• _WORK TO BE COMPLETED_: Type out each record word for word. Pictures stay out.

────────────────

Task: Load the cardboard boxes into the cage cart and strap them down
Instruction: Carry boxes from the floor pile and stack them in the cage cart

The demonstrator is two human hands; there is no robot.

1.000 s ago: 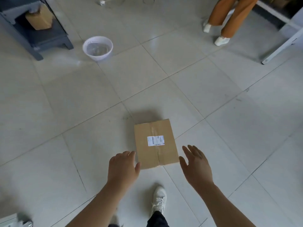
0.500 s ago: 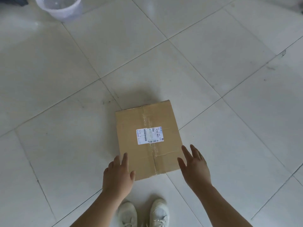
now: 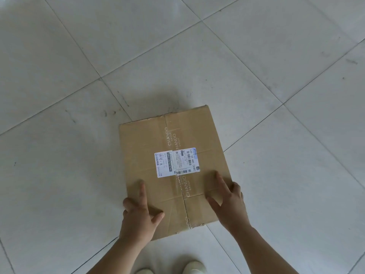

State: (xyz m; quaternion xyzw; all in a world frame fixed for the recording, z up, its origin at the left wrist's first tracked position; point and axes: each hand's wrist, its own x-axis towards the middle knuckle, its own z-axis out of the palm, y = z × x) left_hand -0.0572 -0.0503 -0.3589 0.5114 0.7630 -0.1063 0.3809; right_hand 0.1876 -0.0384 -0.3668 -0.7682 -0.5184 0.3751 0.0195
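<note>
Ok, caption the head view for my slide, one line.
Left hand and right hand grip a brown cardboard box, white shipping label on top, on pale floor tiles.

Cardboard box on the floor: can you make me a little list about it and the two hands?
Box: brown cardboard box, flaps closed, lying flat
Label: white paper label on its top
Left hand: forefinger and thumb on top, other fingers curled over the left edge
Right hand: same hold at the right edge
Floor: pale grey tiles
Feet: white shoes, toes just in view
</note>
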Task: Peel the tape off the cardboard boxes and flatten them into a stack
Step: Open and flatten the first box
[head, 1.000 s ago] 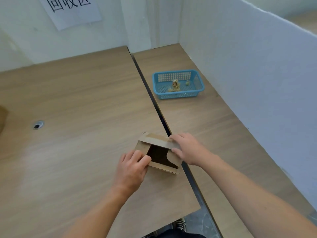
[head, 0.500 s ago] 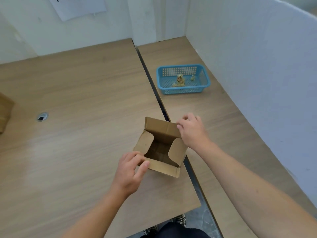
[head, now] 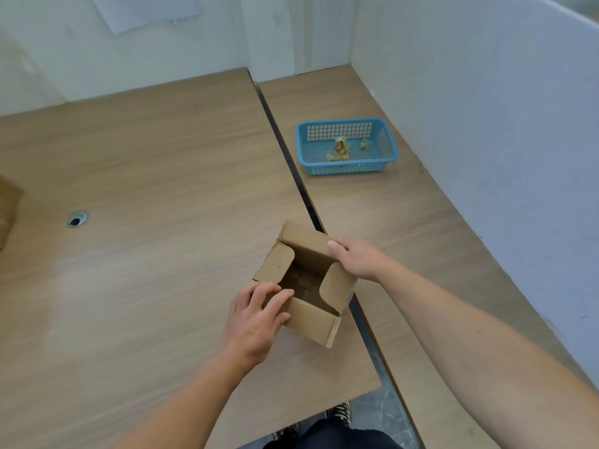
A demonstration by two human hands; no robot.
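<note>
The box (head: 308, 283) stands on the left surface (head: 146, 286), right beside the gap to the right surface (head: 405, 222). Seen from the box, the left hand (head: 256, 322) holds its corner at 8 o'clock and the right hand (head: 356, 259) its corner at 2 o'clock. The basket (head: 345, 170) lies between 12 and 1 o'clock on the right surface, with scraps (head: 338, 149) in it. A hole (head: 77, 218) lies between 9 and 10 o'clock, with a second box (head: 8, 209) further out the same way.

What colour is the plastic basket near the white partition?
The basket is blue, clearest in the head view.
</note>
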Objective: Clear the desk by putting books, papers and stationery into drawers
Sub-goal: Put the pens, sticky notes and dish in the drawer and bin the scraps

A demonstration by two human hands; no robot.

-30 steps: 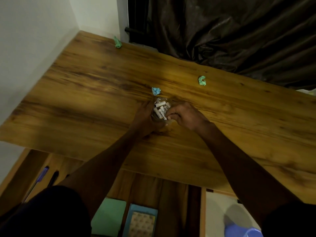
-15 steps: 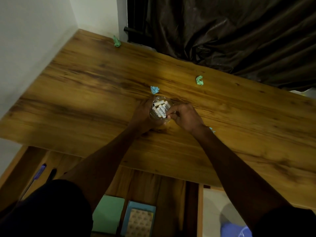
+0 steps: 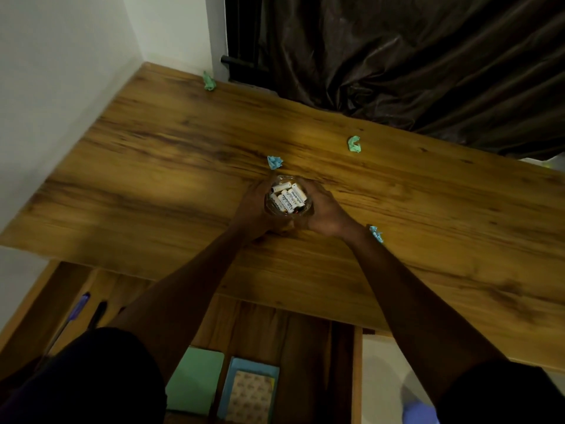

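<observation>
Curling left hand (image 3: 253, 208) and right hand (image 3: 324, 214) round the glass jar (image 3: 282, 178), I steady it, probably so its loose tubes (image 3: 287, 198) cannot spill.

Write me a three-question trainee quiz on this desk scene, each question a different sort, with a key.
1. True or false: the left hand and the right hand both hold the glass jar.
2. How many crumpled paper balls lie on the desk? A) two B) four C) six
3. Fill in: the green notebook lies in the open ____ below the desk's near edge.

Key
1. True.
2. B: far-corner green ball, right green ball, blue ball beyond the jar, blue ball by the right wrist.
3. drawer.
</observation>
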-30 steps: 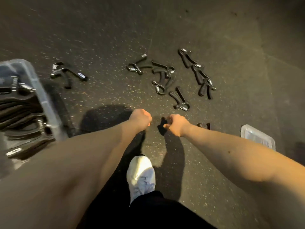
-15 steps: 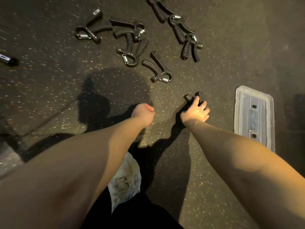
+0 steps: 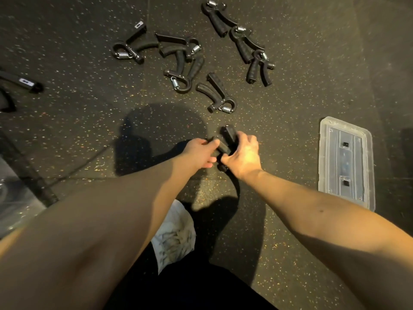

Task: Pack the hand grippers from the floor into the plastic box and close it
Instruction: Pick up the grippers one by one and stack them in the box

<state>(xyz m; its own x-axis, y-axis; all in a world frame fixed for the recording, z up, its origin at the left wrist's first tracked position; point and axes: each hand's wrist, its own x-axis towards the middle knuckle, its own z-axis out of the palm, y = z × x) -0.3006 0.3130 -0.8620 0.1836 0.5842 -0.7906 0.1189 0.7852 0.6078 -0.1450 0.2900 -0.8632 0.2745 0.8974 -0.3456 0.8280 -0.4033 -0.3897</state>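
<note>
A black hand gripper (image 3: 228,139) is held just above the speckled floor by both hands. My right hand (image 3: 242,155) grips one of its handles; my left hand (image 3: 199,152) pinches the other handle. Several more black hand grippers lie on the floor beyond: one close by (image 3: 215,93), a tangled group (image 3: 178,57) at centre, and a chain of three (image 3: 243,43) at upper right. The clear plastic lid (image 3: 347,162) lies flat on the floor to the right. Only a corner of the plastic box (image 3: 15,198) shows at the left edge.
Another hand gripper (image 3: 24,82) lies at the far left edge, partly cut off. My white shoe (image 3: 175,236) stands on the floor below the hands. A dark shadow falls on the floor in front of the hands.
My right hand closed on a hand gripper lying on the floor and raised it. My left hand moved right and took its other handle. The view shifted right, away from the box.
</note>
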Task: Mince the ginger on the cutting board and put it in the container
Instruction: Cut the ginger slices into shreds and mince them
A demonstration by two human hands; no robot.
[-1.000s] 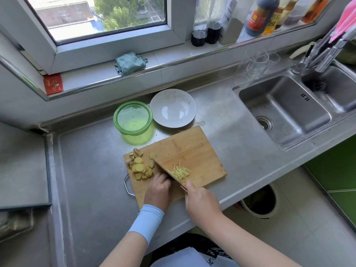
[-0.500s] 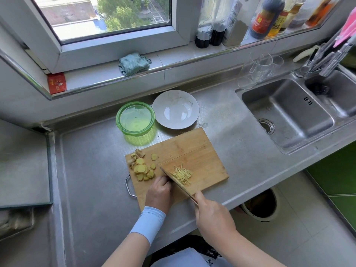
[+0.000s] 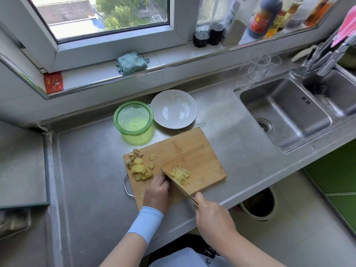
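Now at the pale yellow ginger shreds (image 3: 180, 175) on the rectangular wooden cutting board (image 3: 192, 151).
Gripping the steel knife (image 3: 173, 182) by its handle with the right hand (image 3: 213, 214), blade against the shreds. Resting the left hand (image 3: 157, 193) curled beside the blade, hold beneath impossible to tell. Farther left on the board, round ginger slices (image 3: 138, 168); beyond it, on the steel desk (image 3: 92, 170), a round translucent green container (image 3: 133, 118).

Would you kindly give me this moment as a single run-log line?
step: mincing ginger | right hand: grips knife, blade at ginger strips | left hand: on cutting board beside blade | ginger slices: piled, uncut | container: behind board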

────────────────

• _RESPONSE BOX_:
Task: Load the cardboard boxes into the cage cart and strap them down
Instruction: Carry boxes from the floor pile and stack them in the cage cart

The demonstrator is two human hands; there is no robot.

1.000 s ago: 
0.500 s ago: 
now: 

State: (xyz m; quaternion xyzw; all in a world frame fixed for the recording, z up, its origin at the left wrist's first tracked position; point and axes: each hand's wrist, its own x-axis towards the middle knuckle, its own z-axis out of the palm, y = z × x) left_hand -0.0572 -0.0503 -0.3589 0.5114 0.7630 -0.1063 0.3809; right_hand 0.1876 -0.0384 -0.3668 -0.7682 -0.5184 0.3751 0.0195
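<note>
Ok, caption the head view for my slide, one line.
Left hand and right hand grip a brown cardboard box, white shipping label on top, on pale floor tiles.

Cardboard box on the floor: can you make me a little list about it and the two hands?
Box: brown cardboard box, flaps closed, lying flat
Label: white paper label on its top
Left hand: forefinger and thumb on top, other fingers curled over the left edge
Right hand: same hold at the right edge
Floor: pale grey tiles
Feet: white shoes, toes just in view
</note>
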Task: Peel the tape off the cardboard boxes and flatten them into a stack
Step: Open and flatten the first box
[head, 1.000 s ago] 
[head, 0.500 s ago] 
[head, now] 
A demonstration by two human hands; no robot.
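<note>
The box (head: 308, 283) stands on the left surface (head: 146, 286), right beside the gap to the right surface (head: 405, 222). Seen from the box, the left hand (head: 256, 322) holds its corner at 8 o'clock and the right hand (head: 356, 259) its corner at 2 o'clock. The basket (head: 345, 170) lies between 12 and 1 o'clock on the right surface, with scraps (head: 338, 149) in it. A hole (head: 77, 218) lies between 9 and 10 o'clock, with a second box (head: 8, 209) further out the same way.

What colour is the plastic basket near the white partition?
The basket is blue, clearest in the head view.
</note>
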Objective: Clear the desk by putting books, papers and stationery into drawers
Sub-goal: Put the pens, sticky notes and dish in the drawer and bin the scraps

A demonstration by two human hands; no robot.

-30 steps: 
-15 steps: 
+0 steps: 

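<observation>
Curling left hand (image 3: 253, 208) and right hand (image 3: 324, 214) round the glass jar (image 3: 282, 178), I steady it, probably so its loose tubes (image 3: 287, 198) cannot spill.

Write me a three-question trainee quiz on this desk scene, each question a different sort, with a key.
1. True or false: the left hand and the right hand both hold the glass jar.
2. How many crumpled paper balls lie on the desk? A) two B) four C) six
3. Fill in: the green notebook lies in the open ____ below the desk's near edge.

Key
1. True.
2. B: far-corner green ball, right green ball, blue ball beyond the jar, blue ball by the right wrist.
3. drawer.
</observation>
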-30 steps: 
-15 steps: 
+0 steps: 

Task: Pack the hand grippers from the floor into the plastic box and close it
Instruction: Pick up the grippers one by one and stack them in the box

<state>(xyz m; its own x-axis, y-axis; all in a world frame fixed for the recording, z up, its origin at the left wrist's first tracked position; point and axes: each hand's wrist, its own x-axis towards the middle knuckle, its own z-axis out of the palm, y = z × x) -0.3006 0.3130 -0.8620 0.1836 0.5842 -0.7906 0.1189 0.7852 0.6078 -0.1450 0.2900 -0.8632 0.2745 0.8974 -0.3456 0.8280 -0.4033 -0.3897</state>
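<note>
A black hand gripper (image 3: 228,139) is held just above the speckled floor by both hands. My right hand (image 3: 242,155) grips one of its handles; my left hand (image 3: 199,152) pinches the other handle. Several more black hand grippers lie on the floor beyond: one close by (image 3: 215,93), a tangled group (image 3: 178,57) at centre, and a chain of three (image 3: 243,43) at upper right. The clear plastic lid (image 3: 347,162) lies flat on the floor to the right. Only a corner of the plastic box (image 3: 15,198) shows at the left edge.
Another hand gripper (image 3: 24,82) lies at the far left edge, partly cut off. My white shoe (image 3: 175,236) stands on the floor below the hands. A dark shadow falls on the floor in front of the hands.
My right hand closed on a hand gripper lying on the floor and raised it. My left hand moved right and took its other handle. The view shifted right, away from the box.
</note>
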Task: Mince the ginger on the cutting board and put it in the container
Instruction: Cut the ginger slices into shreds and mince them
A demonstration by two human hands; no robot.
[-1.000s] 
[-0.500s] 
[+0.000s] 
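Now at the pale yellow ginger shreds (image 3: 180, 175) on the rectangular wooden cutting board (image 3: 192, 151).
Gripping the steel knife (image 3: 173, 182) by its handle with the right hand (image 3: 213, 214), blade against the shreds. Resting the left hand (image 3: 157, 193) curled beside the blade, hold beneath impossible to tell. Farther left on the board, round ginger slices (image 3: 138, 168); beyond it, on the steel desk (image 3: 92, 170), a round translucent green container (image 3: 133, 118).

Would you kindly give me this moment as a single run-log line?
step: mincing ginger | right hand: grips knife, blade at ginger strips | left hand: on cutting board beside blade | ginger slices: piled, uncut | container: behind board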

Nothing further remains in the output.